Is the real AI revolution happening above the model layer?

Mavinder Singh
Mavinder Singh
VP of Product Management for AI at Redis

Manvinder Singh, VP of Product Management for AI at Redis, believes the spotlight is shifting from racing to build the best AI models towards creating robust application architectures – and the powerful infrastructure to make them enterprise-ready.

The AI conversation is shifting, with the focus moving beyond model innovation to the development and deployment of AI applications – and the infrastructure that powers them. Developers are realising that it’s time to focus higher up in the stack. This shift is driven by a convergence of factors, from the maturing of foundational models landscape to the growing demand for rapidly deploying AI Agents in real-world use cases.

Firstly, this shift reflects a growing recognition that while AI models hold immense potential, deploying them at scale remains a significant challenge. A recent MIT Technology Review survey found that while 79% of companies planned generative AI deployments in 2023, only 5% had production use cases by May 2024 – underscoring the hurdles of real-world implementation. As a result, there is a heightened focus and investment in improving the accuracy, performance, and reliability of AI applications to make them truly enterprise-ready.

Secondly, the AI model landscape has changed dramatically in the past 12 months. OpenAI’s GPT-4 series held the top spot on performance leaderboards for a while, but recent models from Anthropic, Google, Meta, and DeepSeek have reached comparable levels.

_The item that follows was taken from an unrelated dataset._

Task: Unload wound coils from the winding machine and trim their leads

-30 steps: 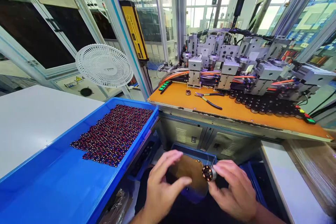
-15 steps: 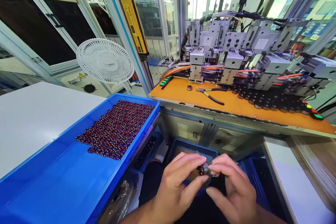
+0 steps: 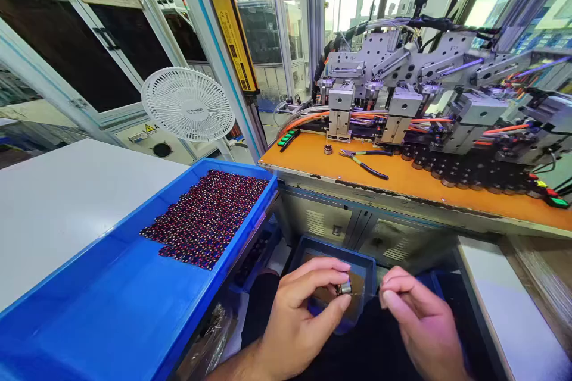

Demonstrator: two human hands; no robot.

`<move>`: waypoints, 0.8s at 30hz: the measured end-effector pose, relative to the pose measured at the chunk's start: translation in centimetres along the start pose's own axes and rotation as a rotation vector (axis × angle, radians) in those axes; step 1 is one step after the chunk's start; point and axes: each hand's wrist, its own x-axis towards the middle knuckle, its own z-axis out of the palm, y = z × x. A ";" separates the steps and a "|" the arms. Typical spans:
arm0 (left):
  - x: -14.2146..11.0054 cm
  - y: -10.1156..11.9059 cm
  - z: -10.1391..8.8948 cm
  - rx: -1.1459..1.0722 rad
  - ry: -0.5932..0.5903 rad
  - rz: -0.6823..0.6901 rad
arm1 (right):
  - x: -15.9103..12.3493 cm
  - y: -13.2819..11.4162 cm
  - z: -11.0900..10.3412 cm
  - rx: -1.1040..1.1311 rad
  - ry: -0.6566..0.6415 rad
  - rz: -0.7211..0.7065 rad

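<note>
My left hand [image 3: 308, 303] pinches a small motor stator [image 3: 344, 287], a silvery cylinder with dark, copper-toned windings, between thumb and fingertips. It is held above a blue crate on the floor. To its right, my right hand [image 3: 415, 309] has thumb and fingers pressed together, apart from the stator. A faint thin strand seems to stretch from the stator toward those fingertips, too fine to make out surely.
On the orange bench lie a similar round part [image 3: 328, 149] and cutting pliers [image 3: 366, 162], before a row of metal fixtures [image 3: 342, 110]. Many small dark parts fill one end of a blue tray [image 3: 111, 309] at left. A blue crate [image 3: 370, 268] and a white fan [image 3: 187, 104] are nearby.
My right hand has moved away from the stator to the right, its fingers now closed together. The fixtures' upper arms have tilted. My left hand keeps hold of the stator.
</note>
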 end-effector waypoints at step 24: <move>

Over the last year we saw models from each of these providers match or surpass the ranking of OpenAI’s top models on LMArena.ai, the popular crowdsourced benchmarking platform for AI models. 

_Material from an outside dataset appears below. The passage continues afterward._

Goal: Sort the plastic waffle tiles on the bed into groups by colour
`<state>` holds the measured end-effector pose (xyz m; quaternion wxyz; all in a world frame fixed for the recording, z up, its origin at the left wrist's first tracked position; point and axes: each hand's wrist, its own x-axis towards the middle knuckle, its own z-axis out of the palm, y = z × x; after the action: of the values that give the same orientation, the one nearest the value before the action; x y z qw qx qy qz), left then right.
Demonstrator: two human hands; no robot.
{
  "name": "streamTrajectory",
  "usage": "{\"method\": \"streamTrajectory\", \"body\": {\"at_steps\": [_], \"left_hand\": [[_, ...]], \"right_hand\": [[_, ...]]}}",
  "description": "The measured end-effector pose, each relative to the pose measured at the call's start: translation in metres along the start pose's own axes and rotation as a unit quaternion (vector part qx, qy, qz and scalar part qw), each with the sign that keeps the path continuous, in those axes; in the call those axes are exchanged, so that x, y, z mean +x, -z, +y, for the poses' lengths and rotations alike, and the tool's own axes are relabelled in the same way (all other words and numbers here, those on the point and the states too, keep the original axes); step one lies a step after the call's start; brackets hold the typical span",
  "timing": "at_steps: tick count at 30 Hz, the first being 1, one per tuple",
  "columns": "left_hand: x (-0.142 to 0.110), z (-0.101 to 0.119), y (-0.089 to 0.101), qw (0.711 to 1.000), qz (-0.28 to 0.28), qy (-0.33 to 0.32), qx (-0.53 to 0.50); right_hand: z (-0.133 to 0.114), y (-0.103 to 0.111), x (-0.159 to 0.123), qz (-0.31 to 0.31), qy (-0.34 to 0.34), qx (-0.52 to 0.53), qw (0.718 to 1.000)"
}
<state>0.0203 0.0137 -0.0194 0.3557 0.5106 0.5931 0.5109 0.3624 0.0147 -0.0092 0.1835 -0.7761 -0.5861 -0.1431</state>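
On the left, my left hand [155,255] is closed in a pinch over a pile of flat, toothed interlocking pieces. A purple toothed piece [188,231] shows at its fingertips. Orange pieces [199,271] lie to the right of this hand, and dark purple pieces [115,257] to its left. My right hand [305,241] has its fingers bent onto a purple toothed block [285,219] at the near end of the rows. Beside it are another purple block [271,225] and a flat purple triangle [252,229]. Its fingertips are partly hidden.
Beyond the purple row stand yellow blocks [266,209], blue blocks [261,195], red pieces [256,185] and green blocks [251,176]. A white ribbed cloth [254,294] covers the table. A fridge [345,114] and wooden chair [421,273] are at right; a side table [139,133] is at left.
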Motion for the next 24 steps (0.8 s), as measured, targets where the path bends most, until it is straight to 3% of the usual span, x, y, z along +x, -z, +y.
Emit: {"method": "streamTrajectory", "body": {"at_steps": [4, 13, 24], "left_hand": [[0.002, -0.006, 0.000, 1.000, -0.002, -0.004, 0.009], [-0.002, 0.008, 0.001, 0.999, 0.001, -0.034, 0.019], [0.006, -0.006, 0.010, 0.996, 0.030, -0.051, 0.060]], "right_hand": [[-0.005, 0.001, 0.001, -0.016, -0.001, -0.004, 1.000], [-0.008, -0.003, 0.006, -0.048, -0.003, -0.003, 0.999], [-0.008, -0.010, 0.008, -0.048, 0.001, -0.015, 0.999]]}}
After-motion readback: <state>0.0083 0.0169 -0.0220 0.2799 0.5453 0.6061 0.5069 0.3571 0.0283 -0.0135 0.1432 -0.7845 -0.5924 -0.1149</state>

Enterprises and developers now have more choice when selecting high-performing base models, making them less dependent on AI providers. Also, if the existing model doesn’t work for a new use-case, a different one can be tried instead of trying to make it work by tuning them.

Finally, the most significant driver of this shift is the much-discussed ‘Rise of AI Agents’. These advanced applications promise to amplify workforce productivity by orders of magnitude. However, building high-performing AI agents is a complex engineering challenge – demanding thoughtful architectural design, the right technology stack, and rigorous testing and iteration to ensure reliability and efficiency.

Tackling the memory requirement for AI Agents

Building AI agents is a complex challenge that demands careful design decisions and rigorous human-in-the-loop testing. Unlike traditional software, there is no one-size-fits-all blueprint for deploying agentic applications. As a result, more developers are recognising the need to invest in ‘Agent Engineering’ – the discipline of architecting, optimising, and iterating on AI agents.

One major challenge in this space is managing long-term memory. Just like human colleagues, AI agents need to remember relevant information and learn over time to improve performance. This requires an efficient memory layer – essentially an in-memory database – that can store, retrieve, and manage memories while handling factors like relevance and decay. As AI agents become more sophisticated, this memory layer will be a critical component of AI application infrastructure.

Specialisation will drive success, but also add complexity

The first wave of generative AI applications focused on broad use cases – think ChatGPT-style interfaces that provide information. However, as AI apps evolve from chat-based interactions to automating real-world workflows, they must develop a deeper understanding of context. This includes recognising the role of specific functions within an organisation and integrating with specialised tools to execute tasks like a human.

This shift brings increased complexity to AI infrastructure. As applications connect with multiple enterprise systems, builders will need to rethink onboarding, identity management, privacy controls and authentication. These challenges will drive rapid innovation and fundamentally reshape IT infrastructure to support AI-driven automation at scale.

The growing need for speed in AI

The prospect of AI agents actively working for organisations is rapidly becoming a reality. No longer seen as passive tools, these agents are evolving into dynamic decision-makers – expected to respond instantly and take actions faster than current language models allow. However, agentic applications often rely on iterative loops of planning and reflection, repeatedly calling base models within a single task execution. This can sometimes take minutes – an unacceptable delay for real-world applications that require real-time responsiveness.

To meet these demands, AI infrastructure must prioritise low-latency, real-time technologies. Choosing the right components – such as a high-performance vector database for rapid knowledge retrieval – will be critical to maintaining speed. Additionally, organisations will need to adopt emerging technologies like semantic caching, which accelerates responses by checking past AI outputs for similar queries before triggering costly new model inferences. As AI applications mature, optimising for speed will be just as important as optimising for intelligence.

What comes next?

As we move into 2025, the conversation around AI will centre less on groundbreaking innovations in model design and more on addressing the practicalities of application development, agent architectures, scaling and implementation. The journey from potential to production has revealed critical bottlenecks, driving a shift in how organisations approach AI. 

Prioritising infrastructure efficiency, embracing practical solutions, and fostering the development of compound AI systems will be at the forefront. It is not merely just the matter of adopting this technological advancement, but also of preparing our workforce for this change. As we venture into this uncharted territory, it is essential to update and refine these frameworks.